The Virginia Tech Hokies will open their 2012 season at home tonight against Georgia Tech with one of the many reasons we love college football to set the tone.
The Hokies look to have another solid team ready to go this season, with Logan Lloyd under center, a dependable running game supporting him, and a traditionally stingy Virginia Tech defense and special teams units under the guidance of Frank Beamer.
But before we get to tonight’s ACC opener between Hokies and Yellow Jackets in Blacksburg, let’s take a trip down memory lane with a look at one of the greatest moments in Virginia Tech history.
Today we look back on Virginia Tech’s 1999 victory at West Virginia (November 6, 1999).
Frank Beamer had been well on his way to transforming the way we look at the Hokies as a football program. In his first season with the school, in 1987, Virginia Tech won just two games.
They won three games the next season and for the next few years, there was little hope that Virginia Tech would develop into a national power of any sort. Back-to-back winning seasons in 1989 and 1990 were followed by two years of decreasing win totals but things started to turn around in 1993 with a 9-3 season.
Since then Virginia Tech has not had fewer than seven wins in a season and the Hokies have won at least ten games in all but four seasons since 1995.
But you have to look at that day in early November 1999, with the Hokies having their most successful season in school history and nearly seeing all of their hard work being washed away in Morgantown. Then Big East rivals, West Virginia looked to snap Virginia Tech’s national championship dreams.
Virginia Tech had won every game to that point, including victories against in-state rival No. 24 Virginia (31-7), No. 16 Syracuse (62-0), and Pittsburgh. All that seemed to stand in the way of a dream season was Miami, still considered the true power in the Big East, and a decent Boston College team.

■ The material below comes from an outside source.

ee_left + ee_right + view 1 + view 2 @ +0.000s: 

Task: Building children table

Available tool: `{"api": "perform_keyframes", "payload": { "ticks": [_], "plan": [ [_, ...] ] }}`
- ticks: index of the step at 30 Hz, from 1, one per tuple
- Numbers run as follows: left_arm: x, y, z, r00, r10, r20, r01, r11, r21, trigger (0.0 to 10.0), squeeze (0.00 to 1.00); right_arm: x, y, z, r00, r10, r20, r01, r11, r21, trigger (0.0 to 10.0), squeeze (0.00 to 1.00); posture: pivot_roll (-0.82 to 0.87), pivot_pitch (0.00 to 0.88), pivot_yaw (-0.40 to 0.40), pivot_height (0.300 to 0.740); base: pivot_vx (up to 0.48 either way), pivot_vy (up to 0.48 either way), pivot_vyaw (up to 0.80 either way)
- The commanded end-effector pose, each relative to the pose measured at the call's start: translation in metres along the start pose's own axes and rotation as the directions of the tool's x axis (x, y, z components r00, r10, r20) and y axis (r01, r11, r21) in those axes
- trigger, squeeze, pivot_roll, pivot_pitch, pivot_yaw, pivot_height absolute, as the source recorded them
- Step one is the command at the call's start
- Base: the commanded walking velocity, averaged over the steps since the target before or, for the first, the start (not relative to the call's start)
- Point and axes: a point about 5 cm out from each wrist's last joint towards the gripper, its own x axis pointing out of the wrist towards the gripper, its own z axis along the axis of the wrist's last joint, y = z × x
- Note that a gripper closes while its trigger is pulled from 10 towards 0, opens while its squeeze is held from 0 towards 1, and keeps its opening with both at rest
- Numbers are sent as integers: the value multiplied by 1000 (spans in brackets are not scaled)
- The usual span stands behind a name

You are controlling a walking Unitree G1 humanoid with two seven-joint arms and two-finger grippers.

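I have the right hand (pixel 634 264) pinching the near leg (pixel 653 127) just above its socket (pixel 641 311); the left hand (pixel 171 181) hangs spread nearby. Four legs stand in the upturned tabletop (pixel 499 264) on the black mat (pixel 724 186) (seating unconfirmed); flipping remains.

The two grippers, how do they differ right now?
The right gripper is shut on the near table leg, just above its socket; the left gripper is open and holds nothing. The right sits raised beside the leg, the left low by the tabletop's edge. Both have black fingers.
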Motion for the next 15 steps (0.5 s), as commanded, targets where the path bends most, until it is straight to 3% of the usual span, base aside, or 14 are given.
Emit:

West Virginia was overlooked as the Mountaineers were struggling with a season filled with losses to East Carolina, Maryland, Syracuse, Navy, and Miami. But West Virginia seemed to have what it took to rise to the occasion against their better opponents, losing to Miami 28-20 the week before in the Orange Bowl.
No. 3 Virginia Tech, with first-year starting quarterback Michael Vick leading the way, made the trip to Morgantown and was on the brink of disaster, down 20-19 with time quickly slipping away. Then, the most important drive occurred in the Vick of time…
The Hokies escaped with a critical win on a crucial day. Earlier in the day BCS No. 2 Penn State had been stunned by Minnesota at home.
The Penn State loss practically dropped the Nittany Lions out of the championship hunt (Penn State would go on to lose the next two games as well), and Virginia Tech had an open road to New Orleans for a BCS Championship Game match-up. All that was needed were wins against No. 19 Miami (43-10), Temple (62-7), and No. 22 Boston College (38-14).
Virginia Tech’s dream season ended with a loss to Florida State in the Sugar Bowl, but the overall impact of Virginia Tech’s 1999 season gave the Hokies entry to be considered among the top college football programs in the country.
But what would have happened if Virginia Tech did not come back to beat West Virginia? The Hokies would have certainly dropped out of the championship hunt along with Penn State.
Frank Beamer still would have had some recruiting chips to sell with putting together a solid season, but how would the Hokies have rebounded in those games against Miami and Boston College, knowing that BCS hopes were pretty much dashed? What if they lost to Miami?
If that happened, Miami would have gone on to win the Big East conference championship outright. Rather than heading to a big-time bowl game, the Hokies would have gone to the Gator Bowl, which is not terrible but it certainly does not open eyes the way a BCS bowl does.
The following season Virginia Tech went 11-1 again, their only loss to Miami in a match-up of two of the top three teams, 41-21. If Virginia Tech had come up small in 1999 then the talk about how Beamer could not win the big game would be a little louder.
Sure, he can put together a nice program but they’ll never win anything with him. Heck, some people may still say that today. But if history had been changed in 1999, just how respected would Virginia Tech have been in the polls in 2000? Would they have started at eleventh in the nation?
Who knows where Virginia Tech would be today without coming back to beat West Virginia that day in 1999. Would they be in a position of power with the Big East and be invited to join the ACC? Maybe.
Or would they have been left behind by Miami? Would Miami have even left? Some things probably would have happened anyway, so we may be reaching when discussing the impact and significance of this one day in November 1999.